WHAT THE TASK ASKS: Return each of the entries below word for word.

DATASET:
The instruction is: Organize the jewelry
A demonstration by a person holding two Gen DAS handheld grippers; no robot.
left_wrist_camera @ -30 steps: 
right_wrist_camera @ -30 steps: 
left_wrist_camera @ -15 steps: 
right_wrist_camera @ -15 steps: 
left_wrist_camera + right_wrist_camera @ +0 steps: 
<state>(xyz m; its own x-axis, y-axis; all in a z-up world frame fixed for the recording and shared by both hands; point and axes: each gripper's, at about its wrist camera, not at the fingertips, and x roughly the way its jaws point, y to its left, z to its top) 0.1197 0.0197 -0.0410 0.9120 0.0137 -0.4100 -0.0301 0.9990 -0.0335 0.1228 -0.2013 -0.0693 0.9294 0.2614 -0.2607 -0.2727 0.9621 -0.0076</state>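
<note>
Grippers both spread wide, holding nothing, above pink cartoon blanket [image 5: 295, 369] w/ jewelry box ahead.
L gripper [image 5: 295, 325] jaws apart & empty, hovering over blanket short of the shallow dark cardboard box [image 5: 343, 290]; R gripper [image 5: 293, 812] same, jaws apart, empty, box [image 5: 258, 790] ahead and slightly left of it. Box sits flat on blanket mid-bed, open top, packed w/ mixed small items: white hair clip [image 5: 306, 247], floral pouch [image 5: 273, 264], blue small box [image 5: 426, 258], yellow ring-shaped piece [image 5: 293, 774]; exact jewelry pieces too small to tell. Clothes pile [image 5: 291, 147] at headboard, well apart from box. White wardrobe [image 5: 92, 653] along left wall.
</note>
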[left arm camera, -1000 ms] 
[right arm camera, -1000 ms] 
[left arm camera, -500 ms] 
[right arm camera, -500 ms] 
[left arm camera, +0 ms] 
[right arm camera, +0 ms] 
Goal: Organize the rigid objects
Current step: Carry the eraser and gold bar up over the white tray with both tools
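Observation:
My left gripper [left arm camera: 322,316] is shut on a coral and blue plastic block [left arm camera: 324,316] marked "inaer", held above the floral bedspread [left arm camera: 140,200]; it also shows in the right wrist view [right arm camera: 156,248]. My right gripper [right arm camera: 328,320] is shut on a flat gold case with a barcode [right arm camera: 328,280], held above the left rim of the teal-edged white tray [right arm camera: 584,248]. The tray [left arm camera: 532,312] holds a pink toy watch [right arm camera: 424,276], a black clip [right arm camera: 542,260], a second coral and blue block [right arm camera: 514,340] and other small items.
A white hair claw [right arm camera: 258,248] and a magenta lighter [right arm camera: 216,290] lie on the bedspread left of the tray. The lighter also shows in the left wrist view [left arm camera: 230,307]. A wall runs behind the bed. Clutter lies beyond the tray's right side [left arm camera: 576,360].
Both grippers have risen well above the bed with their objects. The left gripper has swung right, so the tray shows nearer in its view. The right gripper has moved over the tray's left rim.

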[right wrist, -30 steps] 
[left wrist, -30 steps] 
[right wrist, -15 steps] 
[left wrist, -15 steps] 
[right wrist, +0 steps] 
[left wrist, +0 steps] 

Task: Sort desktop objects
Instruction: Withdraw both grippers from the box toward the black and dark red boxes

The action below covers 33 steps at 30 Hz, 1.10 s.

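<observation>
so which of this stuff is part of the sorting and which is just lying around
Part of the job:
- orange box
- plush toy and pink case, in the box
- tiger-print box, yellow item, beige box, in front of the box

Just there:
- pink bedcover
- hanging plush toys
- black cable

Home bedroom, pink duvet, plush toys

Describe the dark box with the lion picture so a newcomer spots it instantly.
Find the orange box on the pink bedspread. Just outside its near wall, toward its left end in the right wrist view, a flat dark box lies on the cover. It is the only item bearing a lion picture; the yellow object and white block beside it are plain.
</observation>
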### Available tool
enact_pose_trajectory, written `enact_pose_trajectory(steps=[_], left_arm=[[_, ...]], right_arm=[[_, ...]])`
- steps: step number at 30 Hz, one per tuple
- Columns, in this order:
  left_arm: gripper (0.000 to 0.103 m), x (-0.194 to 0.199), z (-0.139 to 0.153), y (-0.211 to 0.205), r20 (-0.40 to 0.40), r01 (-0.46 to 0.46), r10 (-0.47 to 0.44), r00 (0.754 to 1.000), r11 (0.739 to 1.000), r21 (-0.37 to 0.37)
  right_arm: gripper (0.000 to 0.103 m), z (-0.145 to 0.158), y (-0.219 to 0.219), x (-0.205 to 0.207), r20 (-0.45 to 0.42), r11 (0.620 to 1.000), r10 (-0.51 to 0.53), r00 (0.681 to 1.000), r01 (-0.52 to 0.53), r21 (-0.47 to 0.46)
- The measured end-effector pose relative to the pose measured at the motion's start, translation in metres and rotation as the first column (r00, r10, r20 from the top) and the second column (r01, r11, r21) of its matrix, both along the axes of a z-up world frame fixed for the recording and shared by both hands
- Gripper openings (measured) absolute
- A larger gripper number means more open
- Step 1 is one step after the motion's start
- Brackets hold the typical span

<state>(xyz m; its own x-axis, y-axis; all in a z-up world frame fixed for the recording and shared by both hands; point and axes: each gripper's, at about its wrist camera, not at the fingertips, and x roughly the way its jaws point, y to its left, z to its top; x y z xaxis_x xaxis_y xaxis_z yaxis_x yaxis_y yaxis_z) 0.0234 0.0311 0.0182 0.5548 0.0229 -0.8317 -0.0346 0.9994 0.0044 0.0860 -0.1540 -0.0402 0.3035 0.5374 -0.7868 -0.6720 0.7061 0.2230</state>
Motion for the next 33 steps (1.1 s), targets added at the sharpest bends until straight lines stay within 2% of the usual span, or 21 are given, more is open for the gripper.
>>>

FINAL ANSWER:
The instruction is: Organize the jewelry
A demonstration by a person holding two Gen DAS handheld grippers; no robot.
left_wrist_camera @ -30 steps: 
right_wrist_camera @ -30 steps: 
left_wrist_camera @ -15 steps: 
right_wrist_camera @ -15 steps: 
left_wrist_camera + right_wrist_camera @ +0 steps: 
<state>(xyz m; its own x-axis, y-axis; all in a z-up world frame fixed for the recording and shared by both hands; point and axes: each gripper's, at about its wrist camera, not at the fingertips, and x roughly the way its jaws point, y to its left, z to its top) 0.1197 0.0197 -0.0410 0.9120 0.0137 -0.4100 -0.0301 0.9990 -0.0335 0.1228 -0.2013 -0.0693 0.9294 0.2614 -0.2607 -0.2727 0.9621 -0.0076</state>
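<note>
Grippers both spread wide, holding nothing, above pink cartoon blanket [image 5: 295, 369] w/ jewelry box ahead.
L gripper [image 5: 295, 325] jaws apart & empty, hovering over blanket short of the shallow dark cardboard box [image 5: 343, 290]; R gripper [image 5: 293, 812] same, jaws apart, empty, box [image 5: 258, 790] ahead and slightly left of it. Box sits flat on blanket mid-bed, open top, packed w/ mixed small items: white hair clip [image 5: 306, 247], floral pouch [image 5: 273, 264], blue small box [image 5: 426, 258], yellow ring-shaped piece [image 5: 293, 774]; exact jewelry pieces too small to tell. Clothes pile [image 5: 291, 147] at headboard, well apart from box. White wardrobe [image 5: 92, 653] along left wall.
</note>
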[left arm camera, -1000 ms] 
[right arm camera, -1000 ms] 
[left arm camera, -500 ms] 
[right arm camera, -500 ms] 
[left arm camera, +0 ms] 
[right arm camera, +0 ms] 
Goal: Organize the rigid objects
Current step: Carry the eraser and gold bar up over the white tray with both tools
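Observation:
My left gripper [left arm camera: 322,316] is shut on a coral and blue plastic block [left arm camera: 324,316] marked "inaer", held above the floral bedspread [left arm camera: 140,200]; it also shows in the right wrist view [right arm camera: 156,248]. My right gripper [right arm camera: 328,320] is shut on a flat gold case with a barcode [right arm camera: 328,280], held above the left rim of the teal-edged white tray [right arm camera: 584,248]. The tray [left arm camera: 532,312] holds a pink toy watch [right arm camera: 424,276], a black clip [right arm camera: 542,260], a second coral and blue block [right arm camera: 514,340] and other small items.
A white hair claw [right arm camera: 258,248] and a magenta lighter [right arm camera: 216,290] lie on the bedspread left of the tray. The lighter also shows in the left wrist view [left arm camera: 230,307]. A wall runs behind the bed. Clutter lies beyond the tray's right side [left arm camera: 576,360].
Both grippers have risen well above the bed with their objects. The left gripper has swung right, so the tray shows nearer in its view. The right gripper has moved over the tray's left rim.
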
[right wrist, -30 steps] 
[left wrist, -30 steps] 
[right wrist, -15 steps] 
[left wrist, -15 steps] 
[right wrist, +0 steps] 
[left wrist, +0 steps] 

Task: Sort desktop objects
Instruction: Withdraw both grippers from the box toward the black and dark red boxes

The action below covers 33 steps at 30 Hz, 1.10 s.

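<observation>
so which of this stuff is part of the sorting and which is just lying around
Part of the job:
- orange box
- plush toy and pink case, in the box
- tiger-print box, yellow item, beige box, in front of the box

Just there:
- pink bedcover
- hanging plush toys
- black cable

Home bedroom, pink duvet, plush toys

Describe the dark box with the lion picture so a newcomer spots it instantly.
Find the orange box on the pink bedspread. Just outside its near wall, toward its left end in the right wrist view, a flat dark box lies on the cover. It is the only item bearing a lion picture; the yellow object and white block beside it are plain.
</observation>
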### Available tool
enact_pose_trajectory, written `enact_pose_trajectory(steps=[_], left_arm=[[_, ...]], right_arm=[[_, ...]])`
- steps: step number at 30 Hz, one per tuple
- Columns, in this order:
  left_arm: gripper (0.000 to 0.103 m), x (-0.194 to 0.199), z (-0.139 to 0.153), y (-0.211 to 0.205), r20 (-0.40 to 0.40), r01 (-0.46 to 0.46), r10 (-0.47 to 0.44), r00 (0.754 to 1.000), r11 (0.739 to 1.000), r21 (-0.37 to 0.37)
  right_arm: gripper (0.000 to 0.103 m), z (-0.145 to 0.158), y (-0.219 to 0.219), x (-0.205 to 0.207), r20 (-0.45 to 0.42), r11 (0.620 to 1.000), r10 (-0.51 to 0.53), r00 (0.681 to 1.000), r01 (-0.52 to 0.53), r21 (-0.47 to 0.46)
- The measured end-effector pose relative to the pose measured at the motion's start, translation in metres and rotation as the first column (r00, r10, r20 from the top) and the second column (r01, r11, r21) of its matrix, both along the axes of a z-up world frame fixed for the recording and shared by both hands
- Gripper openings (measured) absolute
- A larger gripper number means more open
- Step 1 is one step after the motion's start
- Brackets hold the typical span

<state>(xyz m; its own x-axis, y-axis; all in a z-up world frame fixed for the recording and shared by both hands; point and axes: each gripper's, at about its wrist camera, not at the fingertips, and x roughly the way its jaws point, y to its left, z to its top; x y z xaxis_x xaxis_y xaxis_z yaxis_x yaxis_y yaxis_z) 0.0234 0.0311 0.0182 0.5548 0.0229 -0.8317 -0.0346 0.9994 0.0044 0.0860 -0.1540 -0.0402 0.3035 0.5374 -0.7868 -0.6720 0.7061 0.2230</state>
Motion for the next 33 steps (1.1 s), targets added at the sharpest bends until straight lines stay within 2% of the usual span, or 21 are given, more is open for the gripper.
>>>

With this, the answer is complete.